▶ _Requirement_:
Would you return the data exactly as given, except for its pictures?

▶ _The data_:
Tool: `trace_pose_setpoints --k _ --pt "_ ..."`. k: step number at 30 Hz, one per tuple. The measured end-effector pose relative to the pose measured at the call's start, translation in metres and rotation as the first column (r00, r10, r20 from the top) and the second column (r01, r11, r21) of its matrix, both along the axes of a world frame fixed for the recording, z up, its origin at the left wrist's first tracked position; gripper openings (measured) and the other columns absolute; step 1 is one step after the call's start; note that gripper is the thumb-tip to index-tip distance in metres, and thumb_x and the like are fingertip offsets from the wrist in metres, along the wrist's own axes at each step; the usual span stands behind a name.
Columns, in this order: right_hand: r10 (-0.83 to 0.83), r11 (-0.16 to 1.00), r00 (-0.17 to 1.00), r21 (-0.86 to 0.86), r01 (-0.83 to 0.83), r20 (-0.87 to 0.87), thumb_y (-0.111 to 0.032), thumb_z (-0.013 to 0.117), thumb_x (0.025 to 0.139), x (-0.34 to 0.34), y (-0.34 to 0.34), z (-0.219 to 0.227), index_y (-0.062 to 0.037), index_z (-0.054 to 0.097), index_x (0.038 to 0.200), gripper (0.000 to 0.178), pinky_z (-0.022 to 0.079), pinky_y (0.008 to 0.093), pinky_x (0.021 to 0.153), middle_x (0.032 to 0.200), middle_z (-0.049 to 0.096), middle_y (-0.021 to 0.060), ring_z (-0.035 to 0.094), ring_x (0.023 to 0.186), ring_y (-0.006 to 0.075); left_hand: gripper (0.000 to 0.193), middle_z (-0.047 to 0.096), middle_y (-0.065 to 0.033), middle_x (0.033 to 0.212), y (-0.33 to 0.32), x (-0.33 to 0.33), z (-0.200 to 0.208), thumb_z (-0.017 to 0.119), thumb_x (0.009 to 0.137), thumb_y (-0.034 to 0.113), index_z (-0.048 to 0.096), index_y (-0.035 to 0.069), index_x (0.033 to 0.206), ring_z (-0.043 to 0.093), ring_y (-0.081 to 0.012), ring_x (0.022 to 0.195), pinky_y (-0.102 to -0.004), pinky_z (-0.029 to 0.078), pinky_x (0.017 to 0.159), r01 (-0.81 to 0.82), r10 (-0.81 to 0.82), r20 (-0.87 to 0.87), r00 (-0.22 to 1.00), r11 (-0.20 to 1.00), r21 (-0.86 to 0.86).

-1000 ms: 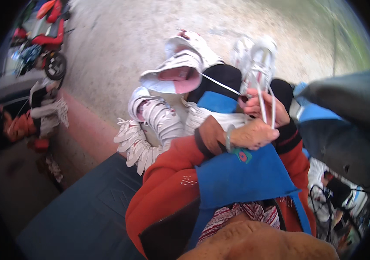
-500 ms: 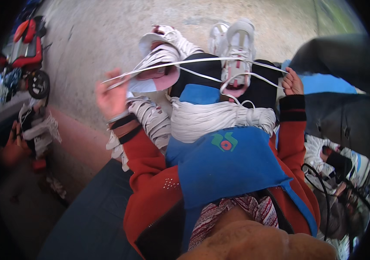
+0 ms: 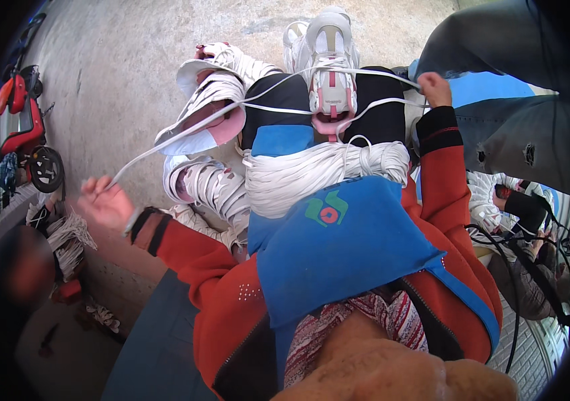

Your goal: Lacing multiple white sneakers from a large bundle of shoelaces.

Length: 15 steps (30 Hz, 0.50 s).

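Between my knees a white and pink sneaker [image 3: 332, 93] stands with its heel toward me. White shoelace [image 3: 176, 128] runs through its upper and out to both sides. My left hand [image 3: 106, 204], out at the far left, pinches one stretch of the lace, which slants tautly back toward the shoe. To the right of the sneaker, my right hand [image 3: 436, 89] is closed on the lace on that side. A thick bundle of white laces [image 3: 325, 175] lies across my lap, over a blue apron [image 3: 338, 247].
Stacked white and pink shoe uppers [image 3: 221, 117] lie beside my left leg, with more below them [image 3: 208, 187]. Another person's grey-trousered leg [image 3: 508, 137] is close on the right. A red scooter [image 3: 28, 134] stands far left. A blurred person [image 3: 28, 264] sits at left.
My left hand has swung outward to the left and toward me, drawing the lace into a long slant. My right hand still grips its lace. The whole view has shifted slightly.
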State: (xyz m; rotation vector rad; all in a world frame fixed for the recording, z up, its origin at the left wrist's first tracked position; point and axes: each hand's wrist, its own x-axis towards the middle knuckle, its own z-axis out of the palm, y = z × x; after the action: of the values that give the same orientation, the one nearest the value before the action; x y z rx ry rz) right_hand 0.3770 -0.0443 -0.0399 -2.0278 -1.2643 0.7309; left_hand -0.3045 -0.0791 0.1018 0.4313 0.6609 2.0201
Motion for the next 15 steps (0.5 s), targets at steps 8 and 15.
trace_pose_setpoints --k 8,15 --pt "0.481 0.86 0.871 0.137 -0.491 0.1 -0.024 0.053 0.086 -0.148 0.022 0.079 -0.0055 0.062 0.097 0.023 0.048 0.0353 0.069 0.087 0.058 0.0145 0.059 0.077 0.0299 0.026 0.063 -0.0107 0.093 0.056 0.279 -0.057 0.052 0.088 0.017 0.059 0.001 0.106 0.057 -0.0121 0.065 -0.0238 0.046 0.057 0.239 -0.508 -0.843 0.179 0.853 -0.464" --pt "0.615 0.714 0.711 0.142 -0.686 0.341 -0.01 0.055 0.082 -0.147 0.007 0.073 -0.007 0.059 0.092 0.011 0.047 0.0363 0.066 0.083 0.056 0.0102 0.058 0.076 0.0295 0.016 0.061 -0.0182 0.082 0.073 0.306 -0.089 0.06 0.079 0.008 0.06 0.001 0.092 0.061 -0.0341 0.073 -0.0374 0.049 0.064 0.269 -0.323 -0.912 -0.254 0.882 -0.388"
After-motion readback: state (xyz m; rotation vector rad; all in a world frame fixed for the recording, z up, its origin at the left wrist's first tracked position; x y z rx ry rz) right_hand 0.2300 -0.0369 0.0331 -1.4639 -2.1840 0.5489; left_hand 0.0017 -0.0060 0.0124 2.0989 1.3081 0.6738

▶ _Answer for this exercise_:
Tool: `trace_pose_setpoints --k _ --pt "_ ..."`. k: step number at 30 Hz, one per tuple. The measured end-effector pose relative to the pose measured at the call's start, translation in metres and rotation as the first column (r00, r10, r20 from the top) and the second column (r01, r11, r21) of its matrix, both along the axes of a world frame fixed for the recording, z up, its origin at the left wrist's first tracked position; gripper openings (measured) and the other columns absolute; step 1 is one step after the call's start; note that gripper is the thumb-tip to index-tip distance in metres, and thumb_x and the like are fingertip offsets from the wrist in metres, along the wrist's own axes at each step; the usual span stands behind a name.
Columns, in this order: right_hand: r10 (-0.83 to 0.83), r11 (-0.16 to 1.00), r00 (-0.17 to 1.00), r21 (-0.86 to 0.86), r01 (-0.83 to 0.83), r20 (-0.87 to 0.87), thumb_y (-0.111 to 0.032), thumb_z (-0.013 to 0.117), thumb_x (0.025 to 0.139), x (-0.34 to 0.34), y (-0.34 to 0.34), z (-0.219 to 0.227), index_y (-0.062 to 0.037), index_z (-0.054 to 0.097), index_x (0.038 to 0.200), gripper (0.000 to 0.178), pinky_z (-0.022 to 0.079), pinky_y (0.008 to 0.093), pinky_x (0.021 to 0.153), middle_x (0.032 to 0.200), middle_z (-0.049 to 0.096), middle_y (-0.021 to 0.060), ring_z (-0.035 to 0.094), ring_x (0.023 to 0.186), ring_y (-0.006 to 0.075); left_hand: gripper (0.000 to 0.193), middle_z (-0.047 to 0.096), middle_y (-0.065 to 0.033), middle_x (0.033 to 0.212), y (-0.33 to 0.32), x (-0.33 to 0.33), z (-0.200 to 0.208), thumb_z (-0.017 to 0.119), thumb_x (0.009 to 0.137), thumb_y (-0.034 to 0.113), index_z (-0.048 to 0.096), index_y (-0.035 to 0.069), index_x (0.033 to 0.206), ring_z (-0.043 to 0.093), ring_y (-0.081 to 0.012), ring_x (0.022 to 0.195), pinky_y (-0.102 to -0.004), pinky_z (-0.029 to 0.078), pinky_x (0.017 to 0.159), r01 (-0.81 to 0.82), r10 (-0.81 to 0.82), r20 (-0.87 to 0.87), r00 (-0.22 to 1.00), r11 (-0.20 to 1.00), r21 (-0.86 to 0.86).

-1000 ms: 
-500 ms: 
+0 ms: 

Your goal: Lacing multiple white sneakers from a large bundle of shoelaces.

Length: 15 steps (30 Hz, 0.50 s).

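Between my knees a white and pink sneaker [image 3: 332, 93] stands with its heel toward me. White shoelace [image 3: 176, 128] runs through its upper and out to both sides. My left hand [image 3: 106, 204], out at the far left, pinches one stretch of the lace, which slants tautly back toward the shoe. To the right of the sneaker, my right hand [image 3: 436, 89] is closed on the lace on that side. A thick bundle of white laces [image 3: 325, 175] lies across my lap, over a blue apron [image 3: 338, 247].
Stacked white and pink shoe uppers [image 3: 221, 117] lie beside my left leg, with more below them [image 3: 208, 187]. Another person's grey-trousered leg [image 3: 508, 137] is close on the right. A red scooter [image 3: 28, 134] stands far left. A blurred person [image 3: 28, 264] sits at left.
My left hand has swung outward to the left and toward me, drawing the lace into a long slant. My right hand still grips its lace. The whole view has shifted slightly.
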State: (xyz m; rotation vector rad; all in a world frame fixed for the recording, z up, its origin at the left wrist's first tracked position; point and axes: each hand's wrist, its own x-axis towards the middle knuckle, its own z-axis out of the palm, y = z × x; after the action: of the values that give the same orientation, the one nearest the value before the action; x y z rx ry rz) right_hand 0.3770 -0.0443 -0.0399 -2.0278 -1.2643 0.7309; left_hand -0.3045 -0.0791 0.1018 0.4313 0.6609 2.0201
Motion for the next 15 steps (0.5 s), targets at steps 8 and 15.
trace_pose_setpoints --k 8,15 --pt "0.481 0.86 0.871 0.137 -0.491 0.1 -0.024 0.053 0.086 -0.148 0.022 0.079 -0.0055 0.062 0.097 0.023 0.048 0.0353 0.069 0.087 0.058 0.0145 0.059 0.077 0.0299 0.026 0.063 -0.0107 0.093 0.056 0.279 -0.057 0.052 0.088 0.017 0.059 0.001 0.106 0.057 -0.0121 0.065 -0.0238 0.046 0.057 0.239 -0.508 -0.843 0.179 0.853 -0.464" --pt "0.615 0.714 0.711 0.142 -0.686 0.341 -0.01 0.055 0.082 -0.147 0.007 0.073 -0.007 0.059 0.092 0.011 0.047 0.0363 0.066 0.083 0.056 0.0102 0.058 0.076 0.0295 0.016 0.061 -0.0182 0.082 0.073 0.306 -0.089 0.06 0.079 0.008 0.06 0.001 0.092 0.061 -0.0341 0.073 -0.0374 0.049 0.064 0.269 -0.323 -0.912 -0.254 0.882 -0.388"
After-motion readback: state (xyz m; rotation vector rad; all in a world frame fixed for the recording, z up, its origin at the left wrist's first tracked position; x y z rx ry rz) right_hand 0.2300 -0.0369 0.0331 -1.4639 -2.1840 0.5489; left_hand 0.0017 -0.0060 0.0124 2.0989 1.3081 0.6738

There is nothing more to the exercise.